### What needs to be done
Start to finish, return the listing exactly as written.

### Dataset excerpt
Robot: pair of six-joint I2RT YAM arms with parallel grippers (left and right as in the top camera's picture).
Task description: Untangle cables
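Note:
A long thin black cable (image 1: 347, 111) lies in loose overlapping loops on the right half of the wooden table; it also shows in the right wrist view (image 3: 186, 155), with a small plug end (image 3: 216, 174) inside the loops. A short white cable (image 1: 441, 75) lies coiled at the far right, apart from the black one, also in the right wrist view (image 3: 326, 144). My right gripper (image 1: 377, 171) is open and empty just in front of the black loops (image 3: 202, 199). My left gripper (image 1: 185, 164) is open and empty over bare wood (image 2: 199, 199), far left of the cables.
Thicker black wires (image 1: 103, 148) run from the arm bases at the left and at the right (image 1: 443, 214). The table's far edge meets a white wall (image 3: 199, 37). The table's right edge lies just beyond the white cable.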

### Task output
Robot: pair of six-joint I2RT YAM arms with parallel grippers (left and right as in the top camera's picture).
Task description: Untangle cables
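Note:
A long thin black cable (image 1: 347, 111) lies in loose overlapping loops on the right half of the wooden table; it also shows in the right wrist view (image 3: 186, 155), with a small plug end (image 3: 216, 174) inside the loops. A short white cable (image 1: 441, 75) lies coiled at the far right, apart from the black one, also in the right wrist view (image 3: 326, 144). My right gripper (image 1: 377, 171) is open and empty just in front of the black loops (image 3: 202, 199). My left gripper (image 1: 185, 164) is open and empty over bare wood (image 2: 199, 199), far left of the cables.
Thicker black wires (image 1: 103, 148) run from the arm bases at the left and at the right (image 1: 443, 214). The table's far edge meets a white wall (image 3: 199, 37). The table's right edge lies just beyond the white cable.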

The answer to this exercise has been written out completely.